→ **WHAT IS NEEDED**: From the listing below, extract every line containing "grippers".
☆ ☆ ☆ ☆ ☆
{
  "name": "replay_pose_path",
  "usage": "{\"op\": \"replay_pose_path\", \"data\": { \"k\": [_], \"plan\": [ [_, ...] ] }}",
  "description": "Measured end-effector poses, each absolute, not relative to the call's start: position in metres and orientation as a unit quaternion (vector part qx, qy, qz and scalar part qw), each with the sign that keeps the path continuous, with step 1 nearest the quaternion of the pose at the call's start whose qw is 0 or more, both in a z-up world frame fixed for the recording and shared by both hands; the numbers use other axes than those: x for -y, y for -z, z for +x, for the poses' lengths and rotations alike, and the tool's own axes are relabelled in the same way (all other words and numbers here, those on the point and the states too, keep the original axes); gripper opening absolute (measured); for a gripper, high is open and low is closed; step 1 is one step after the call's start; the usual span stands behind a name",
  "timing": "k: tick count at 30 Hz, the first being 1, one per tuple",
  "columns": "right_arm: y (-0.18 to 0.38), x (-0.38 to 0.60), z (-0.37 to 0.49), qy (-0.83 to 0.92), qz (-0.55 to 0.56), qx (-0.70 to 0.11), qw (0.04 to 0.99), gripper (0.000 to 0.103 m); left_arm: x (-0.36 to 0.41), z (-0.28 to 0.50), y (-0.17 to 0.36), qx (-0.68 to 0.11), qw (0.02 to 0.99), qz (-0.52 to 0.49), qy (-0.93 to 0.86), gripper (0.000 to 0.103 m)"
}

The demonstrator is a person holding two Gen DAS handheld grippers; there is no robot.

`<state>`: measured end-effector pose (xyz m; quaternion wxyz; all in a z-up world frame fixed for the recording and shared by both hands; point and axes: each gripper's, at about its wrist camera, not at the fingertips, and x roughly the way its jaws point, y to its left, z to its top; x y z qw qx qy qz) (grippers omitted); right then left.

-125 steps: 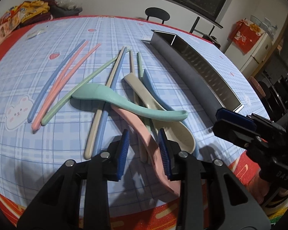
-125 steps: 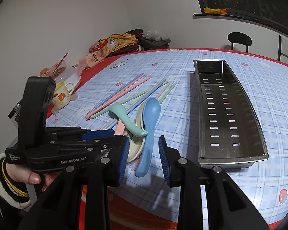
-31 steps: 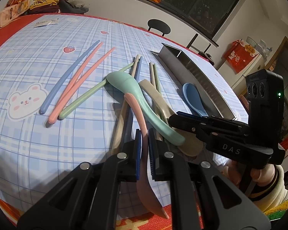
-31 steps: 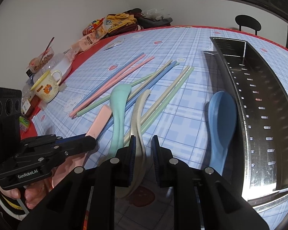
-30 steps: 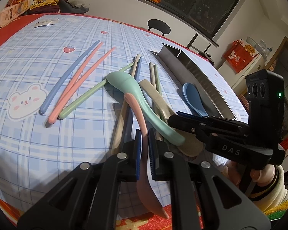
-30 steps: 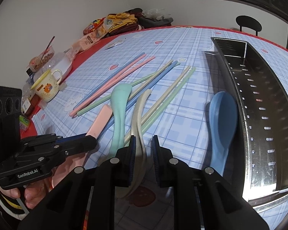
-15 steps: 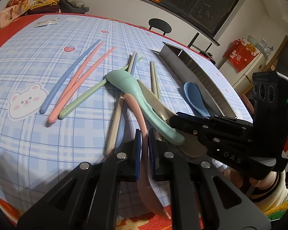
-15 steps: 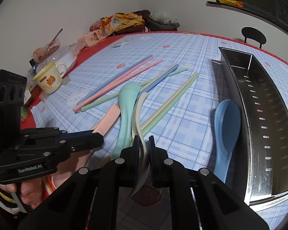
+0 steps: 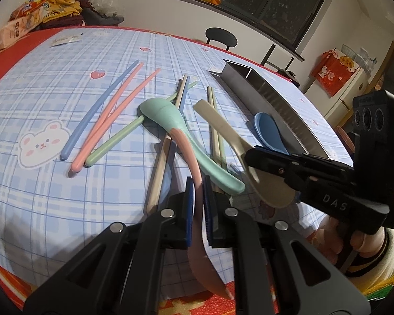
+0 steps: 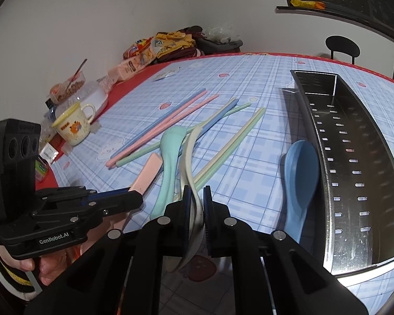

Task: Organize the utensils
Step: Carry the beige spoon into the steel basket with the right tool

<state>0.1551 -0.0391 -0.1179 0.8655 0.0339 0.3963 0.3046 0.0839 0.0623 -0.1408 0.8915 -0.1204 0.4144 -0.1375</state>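
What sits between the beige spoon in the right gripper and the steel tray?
Only the blue spoon, lying on the tablecloth beside the steel tray. The right gripper holds the beige spoon; nothing else visible intervenes.

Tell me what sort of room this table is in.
Probably a home dining or kitchen area: a blue checked tablecloth printed with bears, a pile of snack packets by the wall, and a white fridge with a red decoration.

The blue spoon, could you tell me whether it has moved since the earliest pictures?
Yes. The blue spoon left the spoon pile and now lies alone on the cloth beside the steel tray, close along its near wall.
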Motion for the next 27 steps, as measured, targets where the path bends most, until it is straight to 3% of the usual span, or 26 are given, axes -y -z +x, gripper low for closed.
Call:
{"op": "replay_pose_path", "data": {
  "k": [27],
  "plan": [
    [0.089,0.090,0.151,-0.307,0.106,-0.340,0.882,0.010,-0.053,0.083,0.096,-0.377,0.912,-0.107,0.119,0.011]
  ]
}}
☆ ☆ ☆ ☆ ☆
→ **SOLUTION TO THE EXERCISE**:
The demonstrator is a person holding two Gen DAS handheld grippers; there is no robot.
`<state>`: measured end-effector pose (xyz m; quaternion wxyz; all in a z-up world frame fixed for the recording and shared by both hands; point and axes: each gripper's, at about its wrist camera, not at the fingertips, and x roughly the way its jaws point, y to its left, z to its top; x y z qw qx qy qz) (grippers omitted); right then left.

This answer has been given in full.